"The North American Indian tribes, instead of speaking related dialects, originating in a single parent language, in reality speak many languages, belonging to distinct families, which have no apparent unity of origin."
To the north of Mexico (Plate VI) the aborigines are divided into 58 linguistic families. In a large portion of these languages there are tribal dialects not understood by members of other tribes of the same family. Thus the Algonquin linguistic family contains some 30 or 40 distinct languages. In the Athapascan the diversity is nearly as great. The smaller families present similar conditions in proportionate degree, although there are stocks which speak but one language. Four of the linguistic families referred to extend into Mexico, but to the south of the territory occupied by them other languages and dialects are spoken. Ethnologists who have studied the tribes of Mexico report 19 linguistic stocks, containing 108 distinct languages, among which there are upward of 60 dialects. In Central America
a similar diversity in the native tongues exists. Reclus, in his great work The Earth and its Inhabitants, states that in the New World 450 native languages are spoken—a number greater than that of all the languages in use in the rest of the earth. Not only are the American linguistic stocks different from each other, and fail to furnish evidence of having been derived from a single parent tongue, but, as philologists assure us, no one of them is analogous to any language spoken in other lands.
As is well known, a language is not created de novo, but by a slow process of development. Since the first acquirement of articulate speech by man a succession of languages has appeared owing to the growth, differentiation, etc., of pre-existing forms of speech. It is a warrantable inference, therefore, that the marvellous diversity in speech present in America could only have arisen by a process of evolution involving a very long period of time.
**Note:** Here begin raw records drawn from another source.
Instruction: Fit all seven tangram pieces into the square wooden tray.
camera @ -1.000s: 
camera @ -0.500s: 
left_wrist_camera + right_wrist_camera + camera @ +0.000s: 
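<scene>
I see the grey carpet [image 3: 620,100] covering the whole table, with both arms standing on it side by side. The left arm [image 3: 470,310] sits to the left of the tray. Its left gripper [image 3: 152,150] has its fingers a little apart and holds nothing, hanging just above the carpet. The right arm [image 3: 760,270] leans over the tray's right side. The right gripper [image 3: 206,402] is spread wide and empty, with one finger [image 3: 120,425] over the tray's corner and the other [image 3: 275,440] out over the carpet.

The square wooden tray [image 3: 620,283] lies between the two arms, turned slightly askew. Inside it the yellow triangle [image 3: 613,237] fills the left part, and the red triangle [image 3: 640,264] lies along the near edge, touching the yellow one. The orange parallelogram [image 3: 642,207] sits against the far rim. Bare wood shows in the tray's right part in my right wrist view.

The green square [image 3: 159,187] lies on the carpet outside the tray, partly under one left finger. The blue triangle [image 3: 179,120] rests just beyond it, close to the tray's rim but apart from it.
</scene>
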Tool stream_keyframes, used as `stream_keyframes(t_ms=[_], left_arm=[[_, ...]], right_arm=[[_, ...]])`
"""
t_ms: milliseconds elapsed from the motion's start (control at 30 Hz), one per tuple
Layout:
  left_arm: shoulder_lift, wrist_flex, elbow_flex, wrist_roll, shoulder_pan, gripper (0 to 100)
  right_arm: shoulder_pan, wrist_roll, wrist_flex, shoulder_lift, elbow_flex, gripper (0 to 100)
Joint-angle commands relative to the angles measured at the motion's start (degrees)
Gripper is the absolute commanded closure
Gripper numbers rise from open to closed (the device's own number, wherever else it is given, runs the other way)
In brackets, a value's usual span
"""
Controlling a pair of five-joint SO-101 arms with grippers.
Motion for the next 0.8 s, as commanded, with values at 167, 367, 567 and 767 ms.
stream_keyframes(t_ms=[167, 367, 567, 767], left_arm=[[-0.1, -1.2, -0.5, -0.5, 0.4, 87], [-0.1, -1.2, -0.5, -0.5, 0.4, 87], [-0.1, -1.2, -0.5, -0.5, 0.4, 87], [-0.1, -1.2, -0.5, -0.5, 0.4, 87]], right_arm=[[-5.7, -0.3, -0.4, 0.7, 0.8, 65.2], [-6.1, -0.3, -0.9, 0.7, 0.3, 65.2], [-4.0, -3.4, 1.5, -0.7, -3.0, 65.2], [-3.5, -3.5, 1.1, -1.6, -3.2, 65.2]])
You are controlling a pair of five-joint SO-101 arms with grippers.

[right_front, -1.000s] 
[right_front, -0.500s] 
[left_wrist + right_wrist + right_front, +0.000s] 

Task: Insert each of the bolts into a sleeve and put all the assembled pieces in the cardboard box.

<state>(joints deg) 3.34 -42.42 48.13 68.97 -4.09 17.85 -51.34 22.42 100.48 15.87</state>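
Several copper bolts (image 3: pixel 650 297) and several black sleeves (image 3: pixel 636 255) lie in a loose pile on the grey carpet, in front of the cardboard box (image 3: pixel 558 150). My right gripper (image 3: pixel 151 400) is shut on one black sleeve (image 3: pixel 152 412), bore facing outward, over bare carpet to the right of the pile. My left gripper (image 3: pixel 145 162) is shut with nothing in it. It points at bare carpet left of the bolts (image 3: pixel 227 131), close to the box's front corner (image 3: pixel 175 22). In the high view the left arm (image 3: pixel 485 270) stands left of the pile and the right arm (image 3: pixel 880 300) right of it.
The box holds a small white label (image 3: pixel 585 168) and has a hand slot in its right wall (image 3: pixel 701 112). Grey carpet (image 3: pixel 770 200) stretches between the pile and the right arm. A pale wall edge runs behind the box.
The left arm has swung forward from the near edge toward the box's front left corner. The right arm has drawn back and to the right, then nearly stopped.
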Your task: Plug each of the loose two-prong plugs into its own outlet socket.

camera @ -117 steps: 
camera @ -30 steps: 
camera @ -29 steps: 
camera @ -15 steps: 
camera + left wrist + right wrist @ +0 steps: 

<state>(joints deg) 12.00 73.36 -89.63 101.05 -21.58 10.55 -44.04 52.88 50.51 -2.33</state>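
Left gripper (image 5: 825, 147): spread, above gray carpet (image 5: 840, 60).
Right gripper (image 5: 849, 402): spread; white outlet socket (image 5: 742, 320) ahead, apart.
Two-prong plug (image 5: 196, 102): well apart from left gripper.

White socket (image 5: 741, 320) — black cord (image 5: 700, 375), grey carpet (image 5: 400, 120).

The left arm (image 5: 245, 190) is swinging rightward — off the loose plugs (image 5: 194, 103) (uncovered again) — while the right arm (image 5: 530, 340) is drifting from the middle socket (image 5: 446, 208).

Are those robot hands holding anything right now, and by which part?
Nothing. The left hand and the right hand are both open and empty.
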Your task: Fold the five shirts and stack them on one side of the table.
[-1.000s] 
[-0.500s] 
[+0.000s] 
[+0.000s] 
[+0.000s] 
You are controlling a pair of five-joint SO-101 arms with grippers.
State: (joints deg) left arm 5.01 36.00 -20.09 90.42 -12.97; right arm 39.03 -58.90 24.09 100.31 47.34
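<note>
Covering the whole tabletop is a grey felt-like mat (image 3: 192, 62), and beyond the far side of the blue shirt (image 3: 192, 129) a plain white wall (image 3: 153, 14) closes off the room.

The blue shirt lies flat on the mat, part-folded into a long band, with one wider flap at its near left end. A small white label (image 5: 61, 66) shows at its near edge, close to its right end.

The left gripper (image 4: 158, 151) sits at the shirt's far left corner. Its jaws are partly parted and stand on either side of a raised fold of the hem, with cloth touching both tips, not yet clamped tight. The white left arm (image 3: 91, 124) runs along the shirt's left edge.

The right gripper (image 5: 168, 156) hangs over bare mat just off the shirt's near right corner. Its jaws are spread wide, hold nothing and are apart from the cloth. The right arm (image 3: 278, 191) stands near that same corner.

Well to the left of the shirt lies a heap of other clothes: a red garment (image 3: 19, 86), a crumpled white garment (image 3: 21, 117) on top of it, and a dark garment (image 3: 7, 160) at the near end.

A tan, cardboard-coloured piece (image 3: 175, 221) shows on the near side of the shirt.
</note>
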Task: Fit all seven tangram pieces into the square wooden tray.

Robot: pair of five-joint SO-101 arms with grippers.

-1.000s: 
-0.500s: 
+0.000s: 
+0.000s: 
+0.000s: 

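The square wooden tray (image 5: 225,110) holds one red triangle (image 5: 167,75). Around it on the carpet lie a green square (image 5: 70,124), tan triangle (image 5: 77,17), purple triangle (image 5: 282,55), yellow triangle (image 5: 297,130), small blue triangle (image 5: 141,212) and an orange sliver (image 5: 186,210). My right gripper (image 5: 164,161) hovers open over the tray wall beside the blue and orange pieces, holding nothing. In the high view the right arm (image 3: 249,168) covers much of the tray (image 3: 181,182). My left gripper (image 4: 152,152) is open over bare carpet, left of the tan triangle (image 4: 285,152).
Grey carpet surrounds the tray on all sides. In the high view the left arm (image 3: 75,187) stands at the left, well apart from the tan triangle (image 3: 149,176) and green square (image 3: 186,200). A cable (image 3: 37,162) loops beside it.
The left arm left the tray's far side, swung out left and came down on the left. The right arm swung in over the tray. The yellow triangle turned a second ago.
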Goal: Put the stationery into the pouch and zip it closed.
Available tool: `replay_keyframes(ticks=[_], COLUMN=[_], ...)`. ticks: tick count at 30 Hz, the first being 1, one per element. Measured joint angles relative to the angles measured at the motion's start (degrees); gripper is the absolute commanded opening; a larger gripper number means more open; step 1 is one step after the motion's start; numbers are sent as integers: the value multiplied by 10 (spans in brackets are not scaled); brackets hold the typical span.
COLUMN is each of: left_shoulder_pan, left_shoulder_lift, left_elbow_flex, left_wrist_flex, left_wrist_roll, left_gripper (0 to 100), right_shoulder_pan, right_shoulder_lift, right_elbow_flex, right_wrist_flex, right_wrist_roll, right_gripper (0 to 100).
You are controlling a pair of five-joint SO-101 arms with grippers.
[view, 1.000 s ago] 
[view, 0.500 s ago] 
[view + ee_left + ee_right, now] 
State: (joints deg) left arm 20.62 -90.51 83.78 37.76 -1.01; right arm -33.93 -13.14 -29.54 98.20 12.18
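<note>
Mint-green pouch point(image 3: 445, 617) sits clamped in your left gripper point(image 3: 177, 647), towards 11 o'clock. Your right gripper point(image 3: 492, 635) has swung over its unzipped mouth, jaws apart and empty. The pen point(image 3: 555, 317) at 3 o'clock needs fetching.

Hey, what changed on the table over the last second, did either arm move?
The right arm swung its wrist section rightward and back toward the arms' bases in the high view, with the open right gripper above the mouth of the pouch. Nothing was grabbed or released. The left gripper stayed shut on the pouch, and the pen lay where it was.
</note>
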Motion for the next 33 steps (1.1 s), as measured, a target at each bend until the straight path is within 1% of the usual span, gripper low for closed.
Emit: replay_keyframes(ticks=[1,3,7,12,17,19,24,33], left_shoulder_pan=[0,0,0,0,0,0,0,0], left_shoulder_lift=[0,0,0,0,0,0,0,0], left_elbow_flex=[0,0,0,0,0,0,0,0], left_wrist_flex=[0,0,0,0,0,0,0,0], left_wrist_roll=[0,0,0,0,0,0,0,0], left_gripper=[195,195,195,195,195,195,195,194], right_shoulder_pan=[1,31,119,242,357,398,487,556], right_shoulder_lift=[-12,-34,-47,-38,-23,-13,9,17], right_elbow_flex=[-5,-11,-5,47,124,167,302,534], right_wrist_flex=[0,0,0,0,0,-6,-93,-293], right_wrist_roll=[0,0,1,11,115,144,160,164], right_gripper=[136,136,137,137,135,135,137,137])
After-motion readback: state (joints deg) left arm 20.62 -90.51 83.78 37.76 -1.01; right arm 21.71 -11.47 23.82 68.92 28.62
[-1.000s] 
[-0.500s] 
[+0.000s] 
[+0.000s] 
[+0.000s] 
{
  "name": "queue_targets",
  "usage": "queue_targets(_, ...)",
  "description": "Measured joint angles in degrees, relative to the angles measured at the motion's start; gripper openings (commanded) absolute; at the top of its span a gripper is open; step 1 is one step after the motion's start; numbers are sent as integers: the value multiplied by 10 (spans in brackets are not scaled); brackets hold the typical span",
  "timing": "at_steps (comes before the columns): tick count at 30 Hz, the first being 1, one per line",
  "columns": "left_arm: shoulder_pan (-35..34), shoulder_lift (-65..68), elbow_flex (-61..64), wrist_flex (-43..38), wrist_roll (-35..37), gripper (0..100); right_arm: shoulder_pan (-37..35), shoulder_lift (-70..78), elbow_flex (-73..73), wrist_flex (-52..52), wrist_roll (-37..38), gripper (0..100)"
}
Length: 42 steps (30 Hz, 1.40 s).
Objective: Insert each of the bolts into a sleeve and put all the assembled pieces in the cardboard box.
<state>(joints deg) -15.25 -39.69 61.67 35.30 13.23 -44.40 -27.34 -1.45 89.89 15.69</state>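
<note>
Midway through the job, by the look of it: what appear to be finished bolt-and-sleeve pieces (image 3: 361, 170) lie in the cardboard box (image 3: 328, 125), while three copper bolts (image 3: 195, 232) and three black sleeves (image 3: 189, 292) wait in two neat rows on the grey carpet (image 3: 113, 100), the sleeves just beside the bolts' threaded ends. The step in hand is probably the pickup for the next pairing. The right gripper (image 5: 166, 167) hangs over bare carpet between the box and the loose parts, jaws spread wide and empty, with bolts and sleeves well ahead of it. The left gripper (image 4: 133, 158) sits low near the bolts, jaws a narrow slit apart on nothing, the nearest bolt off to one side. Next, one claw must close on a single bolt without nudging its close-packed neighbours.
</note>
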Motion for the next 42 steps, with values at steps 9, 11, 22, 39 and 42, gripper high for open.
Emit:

As the American languages have no affinity with the Teutonic or Semitic stocks, it is evident that the source or sources from which they came far antedate the birth of the oldest people of which history takes cognizance. Man must therefore have set foot on American soil before the sprouting of the linguistic twig which, after millenniums, produced the cuneiform inscriptions of ancient Persia and Assyria.
The diversity of arts, customs, myths, religions, etc., among the American aborigines, and their difference in nearly all instances from the analogous attributes of the peoples of other lands, also point to a long period of isolated development in much the same manner as has been referred to in the case of a comparative study of their languages. The skin boats used by the Eskimos are widely different from the birch-bark canoes of the Algonquins, and these again differ conspicuously from the dug-out canoes of southeastern Alaska and British Columbia; still other varieties of boats are peculiar to the more southern Indian tribes, and all alike differ from the boats used in other lands. Like individuality pertains also to the houses of the American aborigines, their clothing, arms, utensils, basket-work, picture-writings, etc. One is forced to recognise in each of these arts or industries
not only development in many diverging lines among the various tribes, but the birth of ideas analogous to those which arose in other lands, and their independent growth under special conditions. All of this, and much more in the same general direction that might be discussed did space permit, points to a great antiquity for the indigenous American peoples.
Among the nations of the Old World certain plants have been under domestication for so long a time, and have varied so greatly, that the wild species from which they came are no longer known. This is true of nearly all our common fruits and vegetables and many of our flowers that were derived from the Old World. At the time of the Spanish conquest the aborigines of America were cultivating tobacco, potatoes, beans, tomatoes, squashes, maize, cotton, etc., and in the case of most of these plants the wild species from which they were derived has not been ascertained. The argument that points to a great antiquity in the case of wheat and the peach applies equally well to tobacco and maize, and indicates that horticulture began in America in remote antiquity. At the time of Columbus, the ox, sheep, goat, pigeons, fowls, cat, etc., long domesticated in the Old, were absent in the New World, and the llama, turkey, etc., indigenous in America, were unknown in Europe. These striking differences, among which there is not even a single exception, amount to positive evidence that contact between the peoples of the Old and the New World did not occur after the inhabitants of the former emerged from savagery, or, what is the same thing, never existed in the sense that trade relations were entered into. This same line of argument seemingly casts grave doubts on the deductions already referred to concerning the importation into America from Polynesia of the practise of tattooing, the wearing of masks, the use of labrets, etc.; and indicates also that but slight changes were produced in the American aborigines owing to the wrecking of Asiatic junks on the northwest coast.
Another factor bearing on the antiquity of the indigenous Americans is the stage of development reached in spite of their long and nearly complete isolation. Stimuli from without,
and particularly contact with more advanced peoples, having been lacking or of small importance, incentive to bodily and mental activity arose mainly from the desire for food, clothing, and shelter, and from intertribal rivalry, jealousy, and war. This process of indigenous development was certainly slow. With man, as with the lower animals, the rate of advance and of specialization increases as higher and higher grades of development are reached. For the American aborigines to have attained the higher stages of barbarism at the time of the arrival of civilized Europeans, solely by self-growth and self-education, is perhaps even a stronger argument for their antiquity than their differentiation in culture, languages, etc.